Provided material:
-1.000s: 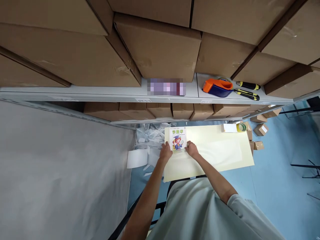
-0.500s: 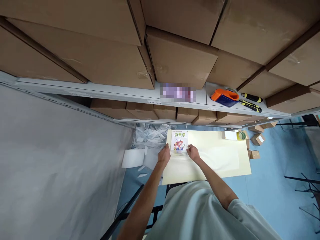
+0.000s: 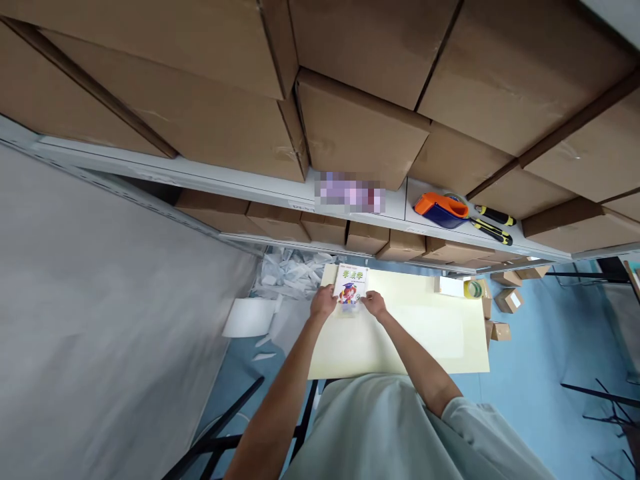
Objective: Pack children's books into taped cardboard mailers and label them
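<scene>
A picture booklet (image 3: 350, 283) with green title characters and a cartoon child on its white cover is at the left part of the pale yellow table (image 3: 400, 340). Something clear, like plastic film, shows at its lower edge. My left hand (image 3: 324, 303) is closed on the booklet's left edge, thumb toward the cover. On the opposite side, my right hand (image 3: 374, 304) pinches the lower right edge. The fingers under the booklet are hidden, and I cannot tell whether it is lifted off the table.
A white box (image 3: 449, 286) and a tape roll (image 3: 473, 289) lie at the table's back right. Above are shelved cartons (image 3: 360, 127), an orange and blue tape dispenser (image 3: 443, 210) and two cutters (image 3: 493, 230). White scraps (image 3: 290, 273) and a white roll (image 3: 249, 317) are at left.
The view has shifted slightly. My left hand now overlaps the booklet's left edge more, and both hands sit closer around it. Less clear film shows below the cover.
</scene>
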Action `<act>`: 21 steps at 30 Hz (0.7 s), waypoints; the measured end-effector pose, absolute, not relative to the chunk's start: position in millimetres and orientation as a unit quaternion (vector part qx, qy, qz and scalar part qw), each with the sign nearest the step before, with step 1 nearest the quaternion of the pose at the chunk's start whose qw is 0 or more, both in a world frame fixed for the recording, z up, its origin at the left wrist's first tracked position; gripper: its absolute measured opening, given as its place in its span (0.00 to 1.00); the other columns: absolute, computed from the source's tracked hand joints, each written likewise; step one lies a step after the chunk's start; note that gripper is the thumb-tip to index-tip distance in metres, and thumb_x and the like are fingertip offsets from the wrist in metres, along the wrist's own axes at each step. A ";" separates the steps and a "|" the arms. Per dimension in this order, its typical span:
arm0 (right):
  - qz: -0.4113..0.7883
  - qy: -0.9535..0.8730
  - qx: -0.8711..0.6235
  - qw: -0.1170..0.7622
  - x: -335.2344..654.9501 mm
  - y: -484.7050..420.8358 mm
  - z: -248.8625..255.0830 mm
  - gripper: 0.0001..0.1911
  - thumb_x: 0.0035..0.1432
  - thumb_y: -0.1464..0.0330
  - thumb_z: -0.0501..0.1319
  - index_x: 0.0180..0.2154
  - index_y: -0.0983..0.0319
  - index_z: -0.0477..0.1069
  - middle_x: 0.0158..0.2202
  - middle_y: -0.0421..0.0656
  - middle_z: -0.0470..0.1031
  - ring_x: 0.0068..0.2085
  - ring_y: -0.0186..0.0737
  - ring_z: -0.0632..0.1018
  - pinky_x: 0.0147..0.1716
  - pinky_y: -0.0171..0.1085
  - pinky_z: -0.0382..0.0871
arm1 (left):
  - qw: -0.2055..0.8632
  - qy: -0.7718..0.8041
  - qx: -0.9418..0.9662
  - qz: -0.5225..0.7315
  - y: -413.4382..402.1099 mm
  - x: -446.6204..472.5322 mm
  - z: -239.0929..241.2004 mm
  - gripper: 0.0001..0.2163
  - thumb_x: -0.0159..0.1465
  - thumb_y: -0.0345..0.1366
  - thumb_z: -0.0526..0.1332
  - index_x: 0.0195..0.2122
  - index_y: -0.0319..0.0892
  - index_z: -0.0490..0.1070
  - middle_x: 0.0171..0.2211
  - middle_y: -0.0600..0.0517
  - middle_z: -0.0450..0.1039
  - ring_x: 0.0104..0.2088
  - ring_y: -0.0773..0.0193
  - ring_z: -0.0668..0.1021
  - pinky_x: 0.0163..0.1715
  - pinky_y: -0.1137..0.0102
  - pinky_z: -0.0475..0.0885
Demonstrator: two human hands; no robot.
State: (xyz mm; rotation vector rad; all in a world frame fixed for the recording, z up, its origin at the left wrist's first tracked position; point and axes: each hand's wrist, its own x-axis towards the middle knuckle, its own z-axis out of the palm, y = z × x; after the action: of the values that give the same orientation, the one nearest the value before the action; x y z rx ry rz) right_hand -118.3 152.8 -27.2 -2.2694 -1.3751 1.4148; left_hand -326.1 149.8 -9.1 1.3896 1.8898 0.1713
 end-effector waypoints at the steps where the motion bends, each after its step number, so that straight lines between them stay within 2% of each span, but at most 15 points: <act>1: 0.478 -0.443 -0.753 0.087 -114.4 154.4 -26.9 0.05 0.56 0.66 0.68 0.34 0.59 0.75 0.37 0.44 0.83 0.45 0.48 0.84 0.45 0.40 0.77 | 0.382 0.732 0.559 0.075 154.0 -323.2 -2.7 0.15 0.64 0.27 0.63 0.50 0.45 0.78 0.47 0.44 0.82 0.49 0.53 0.83 0.51 0.64 0.76; 5: 0.515 -0.395 -0.738 0.185 -89.4 159.0 -21.1 0.12 0.55 0.60 0.68 0.38 0.59 0.74 0.37 0.44 0.84 0.43 0.46 0.84 0.44 0.42 0.79 | 0.353 0.663 0.648 0.128 160.6 -298.0 33.4 0.18 0.66 0.23 0.58 0.51 0.48 0.78 0.52 0.47 0.80 0.55 0.54 0.80 0.58 0.63 0.73; 9: 0.545 -0.363 -0.702 0.281 -43.0 157.5 -4.9 0.18 0.55 0.53 0.67 0.39 0.60 0.75 0.41 0.47 0.85 0.46 0.47 0.84 0.48 0.44 0.79 | 0.299 0.598 0.719 0.192 150.2 -255.0 78.5 0.17 0.68 0.24 0.55 0.50 0.50 0.78 0.49 0.48 0.80 0.51 0.52 0.79 0.52 0.60 0.75; 13: 0.550 -0.347 -0.655 0.385 26.6 142.4 19.4 0.24 0.51 0.49 0.71 0.42 0.59 0.76 0.46 0.49 0.86 0.51 0.50 0.83 0.54 0.47 0.77 | 0.300 0.571 0.720 0.257 131.7 -206.1 108.6 0.11 0.73 0.31 0.56 0.49 0.50 0.76 0.47 0.50 0.81 0.48 0.54 0.80 0.50 0.62 0.75; 17: 0.518 -0.345 -0.641 0.450 103.3 110.6 38.8 0.25 0.50 0.50 0.74 0.42 0.60 0.78 0.46 0.49 0.86 0.48 0.50 0.84 0.55 0.47 0.77 | 0.358 0.583 0.682 0.258 114.7 -152.6 102.2 0.10 0.76 0.41 0.54 0.48 0.48 0.75 0.47 0.49 0.82 0.46 0.56 0.83 0.47 0.65 0.75; 21: 0.462 -0.355 -0.700 0.412 165.6 69.7 38.1 0.25 0.54 0.50 0.70 0.45 0.62 0.80 0.41 0.49 0.86 0.42 0.50 0.84 0.45 0.45 0.79 | 0.472 0.599 0.629 0.148 94.9 -92.8 64.0 0.12 0.76 0.45 0.55 0.44 0.47 0.74 0.43 0.50 0.85 0.40 0.57 0.85 0.44 0.66 0.75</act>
State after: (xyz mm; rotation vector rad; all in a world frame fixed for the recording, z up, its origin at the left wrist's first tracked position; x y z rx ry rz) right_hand 165.6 69.7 38.1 -1.7612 -0.8939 1.1623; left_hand -92.8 94.9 64.0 1.5402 1.4667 0.3627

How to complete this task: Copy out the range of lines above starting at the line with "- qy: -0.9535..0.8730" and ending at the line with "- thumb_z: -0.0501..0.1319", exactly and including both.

Response to the task:
  - qy: -0.9535..0.8730
  - qx: -0.8711..0.6235
  - qw: -0.1170..0.7622
  - x: -335.2344..654.9501 mm
  - y: -484.7050..420.8358 mm
  - z: -248.8625..255.0830 mm
  - gripper: 0.0001..0.1911
  - thumb_x: 0.0035..0.1432
  - thumb_y: -0.1464..0.0330
  - thumb_z: -0.0501..0.1319

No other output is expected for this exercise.